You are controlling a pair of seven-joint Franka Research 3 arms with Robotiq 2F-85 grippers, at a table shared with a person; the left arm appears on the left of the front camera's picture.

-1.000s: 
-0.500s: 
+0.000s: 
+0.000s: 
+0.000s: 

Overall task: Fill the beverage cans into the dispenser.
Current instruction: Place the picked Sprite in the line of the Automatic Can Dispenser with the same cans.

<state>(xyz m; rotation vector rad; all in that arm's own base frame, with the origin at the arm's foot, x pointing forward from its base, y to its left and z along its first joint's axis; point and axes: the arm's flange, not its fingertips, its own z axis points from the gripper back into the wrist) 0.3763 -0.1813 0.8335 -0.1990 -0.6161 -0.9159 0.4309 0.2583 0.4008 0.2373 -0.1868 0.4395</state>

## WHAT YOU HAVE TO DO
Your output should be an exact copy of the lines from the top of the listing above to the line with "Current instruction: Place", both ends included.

## ANSWER BOX
You are controlling a pair of seven-joint Franka Research 3 arms with Robotiq 2F-85 grippers, at a table shared with a person; the left arm appears on the left of the front camera's picture.

-1.000s: 
-0.500s: 
+0.000s: 
+0.000s: 
+0.000s: 

Overall task: Fill the beverage cans into the dispenser.
Current instruction: Place the picked Sprite in the line of the Automatic Can Dispenser with the same cans.

No further work remains on this exercise.